## [WHAT THE TASK ASKS]
Could you repeat every line below exactly, skipping the images?

## [Records contained in a dataset]
◇ ◇ ◇

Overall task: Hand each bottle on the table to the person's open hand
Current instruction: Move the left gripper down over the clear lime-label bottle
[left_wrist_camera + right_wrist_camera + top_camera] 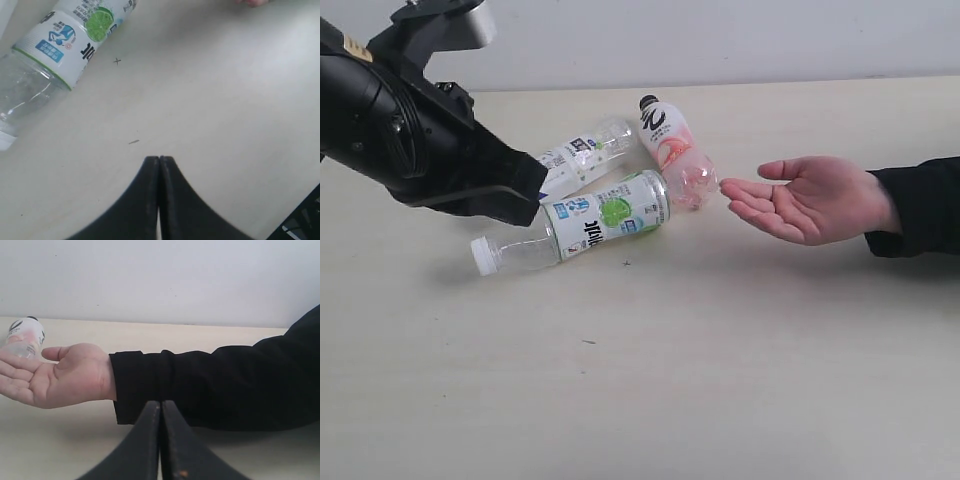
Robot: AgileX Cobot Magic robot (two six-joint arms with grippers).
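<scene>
Exterior view has three bottles lying on their sides toward the far left of the counter (720, 380). The lime bottle (605, 218) is nearest, with its white cap (482, 254) pointing left. Right behind it is the white-blue bottle (582, 155), partly hidden by the big black left arm (400, 130). The pink bottle (678, 158) sits to the right of those two, black cap (648, 102) on the far end and its base just beside the fingertips of the hand (815, 200). Can't tell if they actually touch. That hand comes in from the right, palm up, with a black sleeve (920, 205).

Left tool (159, 161) is pinched fully together with nothing in it, over bare counter just near of the lime bottle. Right tool (160, 404) is the same deal, closed tight and empty, pointing at the sleeve, with the palm and the pink bottle off to one side.
</scene>
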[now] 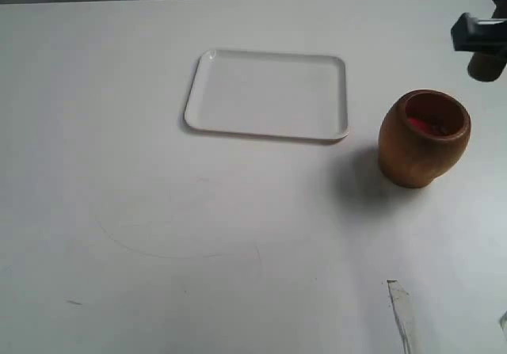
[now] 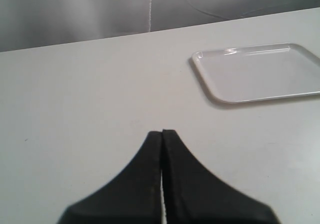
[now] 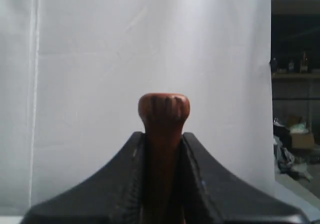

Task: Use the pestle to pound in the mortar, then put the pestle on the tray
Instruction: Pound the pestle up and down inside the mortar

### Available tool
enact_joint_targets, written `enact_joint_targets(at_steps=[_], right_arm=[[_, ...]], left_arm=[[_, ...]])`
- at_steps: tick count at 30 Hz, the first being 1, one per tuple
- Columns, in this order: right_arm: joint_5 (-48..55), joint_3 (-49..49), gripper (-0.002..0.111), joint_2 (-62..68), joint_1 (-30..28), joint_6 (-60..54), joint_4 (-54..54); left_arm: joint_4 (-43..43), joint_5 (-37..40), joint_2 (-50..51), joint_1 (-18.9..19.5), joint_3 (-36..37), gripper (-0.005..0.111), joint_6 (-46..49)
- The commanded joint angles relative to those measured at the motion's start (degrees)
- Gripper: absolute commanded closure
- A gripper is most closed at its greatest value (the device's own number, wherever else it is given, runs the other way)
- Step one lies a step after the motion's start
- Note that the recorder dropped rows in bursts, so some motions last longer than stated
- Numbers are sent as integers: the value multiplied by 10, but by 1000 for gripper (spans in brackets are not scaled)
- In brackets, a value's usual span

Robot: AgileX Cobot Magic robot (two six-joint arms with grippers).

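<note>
The brown wooden mortar [image 1: 424, 138] stands on the white table at the right, with reddish bits showing in its mouth. The white tray [image 1: 269, 94] lies flat to its left, further back, and its corner shows in the left wrist view as the tray [image 2: 260, 72]. My right gripper [image 3: 163, 134] is shut on the pestle [image 3: 163, 115], whose knob sticks out past the fingertips. In the exterior view the right gripper [image 1: 480, 36] is at the right edge, above and behind the mortar, with the pestle [image 1: 485, 65] partly visible under it. My left gripper [image 2: 162, 132] is shut and empty.
A clear plastic strip [image 1: 401, 310] lies near the front right of the table. A grey curtain [image 2: 75, 8] hangs behind the table's far edge. Shelves with clutter [image 3: 295, 83] show beyond the white backdrop in the right wrist view.
</note>
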State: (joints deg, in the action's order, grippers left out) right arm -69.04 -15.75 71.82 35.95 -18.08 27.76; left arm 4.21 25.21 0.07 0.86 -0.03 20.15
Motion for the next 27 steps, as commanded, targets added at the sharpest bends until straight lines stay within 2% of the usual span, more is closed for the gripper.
enact_joint_targets(at_steps=[1,7,11,15,22,27], right_arm=[[-9,2,108,95,0,37,-4],[-9,2,108,236,0,96,-4],[-9,2,108,254,0,94,2],[-9,2,108,176,0,63,3],[-9,2,108,-51,0,29,-41],[2,2,108,-101,0,-12,-29]], left_arm=[[-4,-2,-1,-4,0,107,-5],[-4,-2,-1,-4,0,107,-5],[-4,-2,-1,-4,0,107,-5],[-4,-2,-1,-4,0,107,-5],[-4,-2,-1,-4,0,107,-5],[-4,-2,-1,-4,0,107,-5]])
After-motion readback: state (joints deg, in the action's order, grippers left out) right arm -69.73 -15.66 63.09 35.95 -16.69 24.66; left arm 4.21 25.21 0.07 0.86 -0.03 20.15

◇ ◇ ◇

## [OUTPUT OF THE TASK]
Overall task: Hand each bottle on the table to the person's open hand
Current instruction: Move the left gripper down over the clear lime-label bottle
[left_wrist_camera + right_wrist_camera + top_camera] 
Robot: AgileX Cobot Magic robot (two six-joint arms with grippers).
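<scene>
Exterior view has three bottles lying on their sides toward the far left of the counter (720, 380). The lime bottle (605, 218) is nearest, with its white cap (482, 254) pointing left. Right behind it is the white-blue bottle (582, 155), partly hidden by the big black left arm (400, 130). The pink bottle (678, 158) sits to the right of those two, black cap (648, 102) on the far end and its base just beside the fingertips of the hand (815, 200). Can't tell if they actually touch. That hand comes in from the right, palm up, with a black sleeve (920, 205).

Left tool (159, 161) is pinched fully together with nothing in it, over bare counter just near of the lime bottle. Right tool (160, 404) is the same deal, closed tight and empty, pointing at the sleeve, with the palm and the pink bottle off to one side.
</scene>
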[now] 
[now] 
[now] 

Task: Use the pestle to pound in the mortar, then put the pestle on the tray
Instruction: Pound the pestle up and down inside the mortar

### Available tool
enact_joint_targets, written `enact_joint_targets(at_steps=[_], right_arm=[[_, ...]], left_arm=[[_, ...]])`
- at_steps: tick count at 30 Hz, the first being 1, one per tuple
- Columns, in this order: right_arm: joint_5 (-48..55), joint_3 (-49..49), gripper (-0.002..0.111), joint_2 (-62..68), joint_1 (-30..28), joint_6 (-60..54), joint_4 (-54..54); left_arm: joint_4 (-43..43), joint_5 (-37..40), joint_2 (-50..51), joint_1 (-18.9..19.5), joint_3 (-36..37), gripper (-0.005..0.111), joint_6 (-46..49)
- The commanded joint angles relative to those measured at the motion's start (degrees)
- Gripper: absolute commanded closure
- A gripper is most closed at its greatest value (the device's own number, wherever else it is given, runs the other way)
- Step one lies a step after the motion's start
- Note that the recorder dropped rows in bursts, so some motions last longer than stated
- Numbers are sent as integers: the value multiplied by 10, but by 1000 for gripper (spans in brackets are not scaled)
- In brackets, a value's usual span

Robot: AgileX Cobot Magic robot (two six-joint arms with grippers).

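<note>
The brown wooden mortar [image 1: 424, 138] stands on the white table at the right, with reddish bits showing in its mouth. The white tray [image 1: 269, 94] lies flat to its left, further back, and its corner shows in the left wrist view as the tray [image 2: 260, 72]. My right gripper [image 3: 163, 134] is shut on the pestle [image 3: 163, 115], whose knob sticks out past the fingertips. In the exterior view the right gripper [image 1: 480, 36] is at the right edge, above and behind the mortar, with the pestle [image 1: 485, 65] partly visible under it. My left gripper [image 2: 162, 132] is shut and empty.
A clear plastic strip [image 1: 401, 310] lies near the front right of the table. A grey curtain [image 2: 75, 8] hangs behind the table's far edge. Shelves with clutter [image 3: 295, 83] show beyond the white backdrop in the right wrist view.
</note>
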State: (joints deg, in the action's order, grippers left out) right arm -69.04 -15.75 71.82 35.95 -18.08 27.76; left arm 4.21 25.21 0.07 0.86 -0.03 20.15
Motion for the next 27 steps, as commanded, targets added at the sharpest bends until straight lines stay within 2% of the usual span, more is closed for the gripper.
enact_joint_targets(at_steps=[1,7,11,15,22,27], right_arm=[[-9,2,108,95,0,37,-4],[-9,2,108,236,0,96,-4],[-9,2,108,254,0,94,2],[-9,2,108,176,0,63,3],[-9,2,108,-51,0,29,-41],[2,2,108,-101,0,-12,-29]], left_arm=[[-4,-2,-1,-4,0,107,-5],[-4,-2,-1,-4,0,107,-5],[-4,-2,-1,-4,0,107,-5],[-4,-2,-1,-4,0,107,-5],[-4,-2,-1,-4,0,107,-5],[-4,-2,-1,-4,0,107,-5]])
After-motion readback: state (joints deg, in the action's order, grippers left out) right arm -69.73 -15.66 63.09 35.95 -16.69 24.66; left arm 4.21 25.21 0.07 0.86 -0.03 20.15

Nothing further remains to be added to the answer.